In this web research, I have pursued the second hypothesis of my previous web paper that the corollary discharge signals may trigger hallucination during sleep paralysis (1). This time, I have hypothesized that mismatch between internal expectation and sensory input causes increased level of serotonin and thus, higher blood pressure in the brain, which then induces hallucination. For evidences to support my guess, I have made a connection between hallucination and motion sickness because the current science supports that motion sickness results from mistracking of the sensory information in the brain. These two situations seem very unrelated, for one centers around perception of unreal existence, and the other involves nausea and vomiting. Nevertheless, I have found a similarity that both brain confusion requires a high level of serotonin. As a consequence of the comparison, I have concluded that the conflict in the brain can stimulate hallucination during sleep paralysis.

In my second web paper, I have suggested a possibility that corollary discharge signals trigger hallucination during sleep paralysis (1). As a victim finds himself under total paralysis, he struggles to escape the uncomfortable, fearful condition. His I-function in the brain sends the activator signals to the skeletal muscles in the limbs. At the same time, the I-function issues corollary discharge signals to other parts of the brain, telling them about the command sent to the muscles. Because of the corollary discharge signal, the brain expects a certain motor symphony produced by the muscles.
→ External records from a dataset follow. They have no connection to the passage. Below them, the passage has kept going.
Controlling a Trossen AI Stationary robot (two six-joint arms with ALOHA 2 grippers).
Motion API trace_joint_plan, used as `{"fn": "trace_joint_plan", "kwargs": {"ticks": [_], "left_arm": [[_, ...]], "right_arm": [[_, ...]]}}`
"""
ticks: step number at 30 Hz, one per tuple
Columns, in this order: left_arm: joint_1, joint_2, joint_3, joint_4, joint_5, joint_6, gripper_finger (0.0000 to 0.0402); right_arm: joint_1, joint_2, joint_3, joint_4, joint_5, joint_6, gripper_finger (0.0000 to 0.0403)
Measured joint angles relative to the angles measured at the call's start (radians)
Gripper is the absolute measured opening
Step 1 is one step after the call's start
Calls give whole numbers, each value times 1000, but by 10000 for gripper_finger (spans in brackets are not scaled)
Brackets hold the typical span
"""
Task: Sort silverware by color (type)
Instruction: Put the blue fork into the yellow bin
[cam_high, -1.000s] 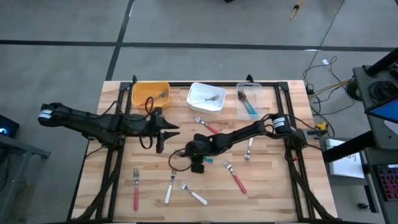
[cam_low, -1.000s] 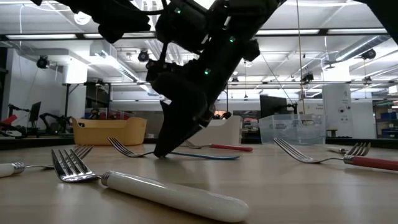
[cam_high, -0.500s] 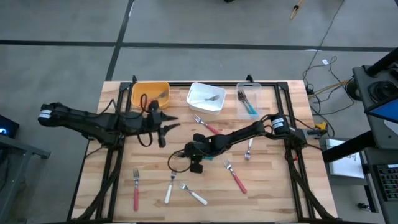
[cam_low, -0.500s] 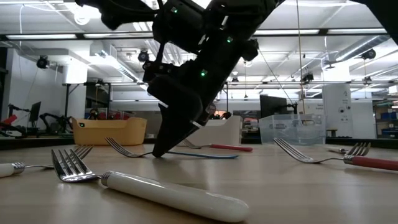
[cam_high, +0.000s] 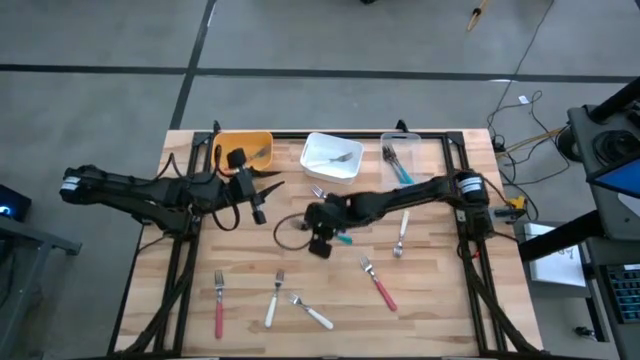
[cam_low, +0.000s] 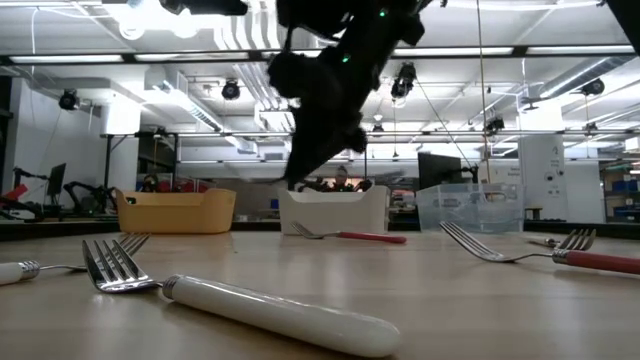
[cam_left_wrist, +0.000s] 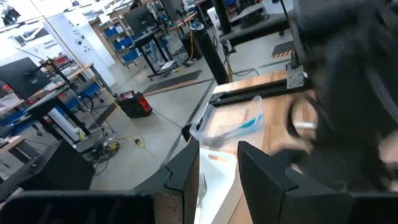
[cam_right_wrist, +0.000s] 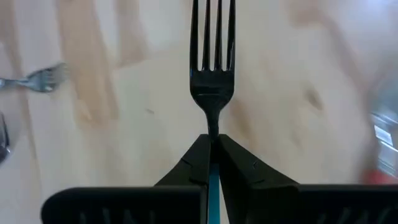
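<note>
— Which claw has something right now?

— The right claw (cam_right_wrist: 212, 163), over the middle of the worktop (cam_high: 440, 300). It's clenched on a teal-handled fork (cam_right_wrist: 212, 93): the blue handle sits between the fingertips and the tines stick out ahead. From above, the teal handle (cam_high: 343, 239) shows just beside the wrist, and from table height the claw hangs clear of the surface.

— And the left one?

— The left claw (cam_high: 262, 196) is near the orange bin (cam_high: 222, 143), its fingers (cam_left_wrist: 186, 171) parted with nothing between them.

— Where's the rest of the silverware?

— A red-handled fork (cam_high: 219, 304), a white-handled fork (cam_high: 273, 300) and another white fork (cam_high: 311, 312) lie along the near side. A second red fork (cam_high: 378, 285) is right of them, a white one (cam_high: 401, 233) under the right arm, and a red one (cam_low: 345, 236) lies before the white bin (cam_high: 332, 158). The clear bin (cam_high: 400, 163) holds teal ones.
</note>
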Motion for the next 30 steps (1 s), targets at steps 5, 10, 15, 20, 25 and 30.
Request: {"fn": "trace_joint_plan", "kwargs": {"ticks": [5,10,15,20,25,30], "left_arm": [[6,-9,-34,-3,0,62,91],[10,-17,-40,-6,0,82,91],[20,-19,-49,-7,-2,97,91],[29,-18,-60,-7,-67,112,91],[31,-19,-61,-7,-140,111,91],[30,-18,-62,-32,-142,108,91]], "right_arm": [[-83,-121,0,-145,-4,54,11],[-204,-212,0,-268,-23,107,11],[-322,-281,0,-348,-27,109,12],[-423,-328,-4,-395,-26,109,12],[-503,-342,-29,-401,-26,84,12],[-563,-352,-81,-402,-27,51,12]]}}
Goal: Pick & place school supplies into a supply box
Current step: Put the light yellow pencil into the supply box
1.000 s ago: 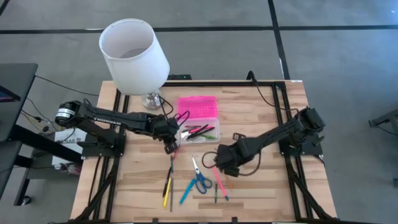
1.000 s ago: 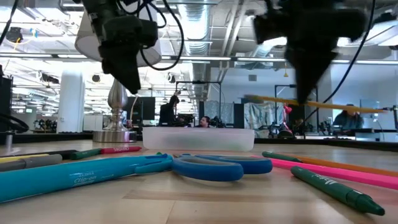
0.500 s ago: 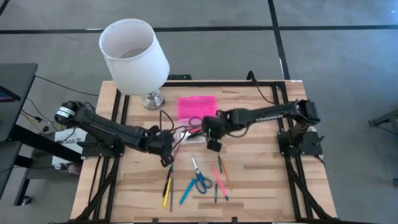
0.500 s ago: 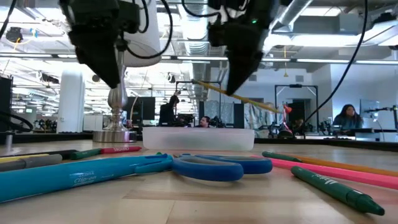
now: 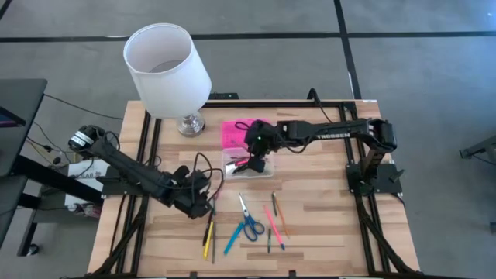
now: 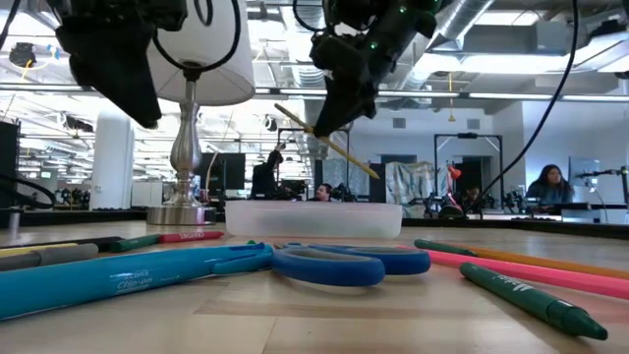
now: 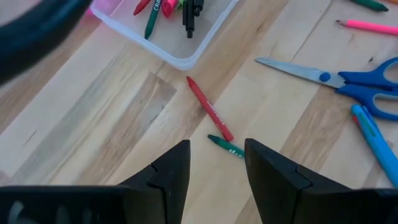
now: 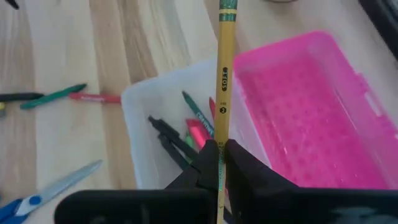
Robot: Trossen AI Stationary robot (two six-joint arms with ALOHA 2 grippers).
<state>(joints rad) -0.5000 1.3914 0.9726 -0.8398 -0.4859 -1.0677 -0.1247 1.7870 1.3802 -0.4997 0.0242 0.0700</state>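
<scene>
My right gripper [image 8: 219, 155] is shut on a yellow pencil [image 8: 223, 74] and hangs over the clear supply box [image 5: 248, 164]. The box's pink lid [image 5: 244, 132] lies open behind it. Several pens and crayons [image 8: 193, 134] lie inside the box. My left gripper [image 7: 217, 165] stands open above the table, left of the box, over a red crayon [image 7: 209, 117] and a green one [image 7: 225, 147]. Blue-handled scissors [image 5: 248, 221] and more pens [image 5: 273, 225] lie flat on the wood near the front. My right gripper pinches the pencil's shaft [image 8: 221, 140] between its two fingers, short of the middle. The fingers slant down from above, coming from the table's right. The pencil is lifted clear and tilted [image 6: 329, 143], with its banded end [image 8: 227, 7] pointing away from the wrist, above the box.
A lamp with a big white shade [image 5: 167, 66] stands at the far left on its metal foot [image 5: 190, 124]. A yellow pen [image 5: 207, 240] and a blue pen [image 5: 232, 239] lie near the front edge. Bare wood [image 5: 325, 201] lies to the right of the pens.
My right gripper has swung with the pencil from the near right part of the table toward the far edge and left, ending over the box. The pencil has gone from level to slanting. My left gripper has drawn away from the box toward the near left, staying open.
</scene>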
In a usual circumstances, the internal expectation matches the sensory input from the muscles, informing of its position and movement. However in an episode of sleep paralysis, the skeletal muscles cannot move, and the brain receives a different sensory input from what it has expected. For one of my hypothesis in the last paper, I have proposed that this mismatch in the brain somehow causes hallucination during sleep paralysis (1). The neurological aspects of motion sickness provide some supports for my hypothesis because in the present scientific view, nausea and vomiting in a moving vehicle result from the mismatch in the brain. Motion sickness, commonly associated with symptoms like headache, nausea, and vomiting, takes place in a moving vehicle, including a space ship. According to NASA, about 2/3 of the astronauts experience it shortly after entry to the orbit because of the loss of gravitational field (2). Within the Earth's gravitational field, vestibular system in the inner ear senses the direction of the force and uses the information, along with the visual and other inputs, to interpret the head and body position (2), (3). However in a zero-gravitational field, vestibular system cannot feel the gravity and sends the brain different signals from visual and other sensory inputs (2), (3). This set of different sensory inputs does not match with any of the previously stored neural patterns, and the brain interprets this mistracking as the effects of neurotoxins (2), (4). Consequently, the brain triggers vomiting as a defense mechanism to expel the poisons from the stomach, into which the toxins have possibly entered with food (4), (6).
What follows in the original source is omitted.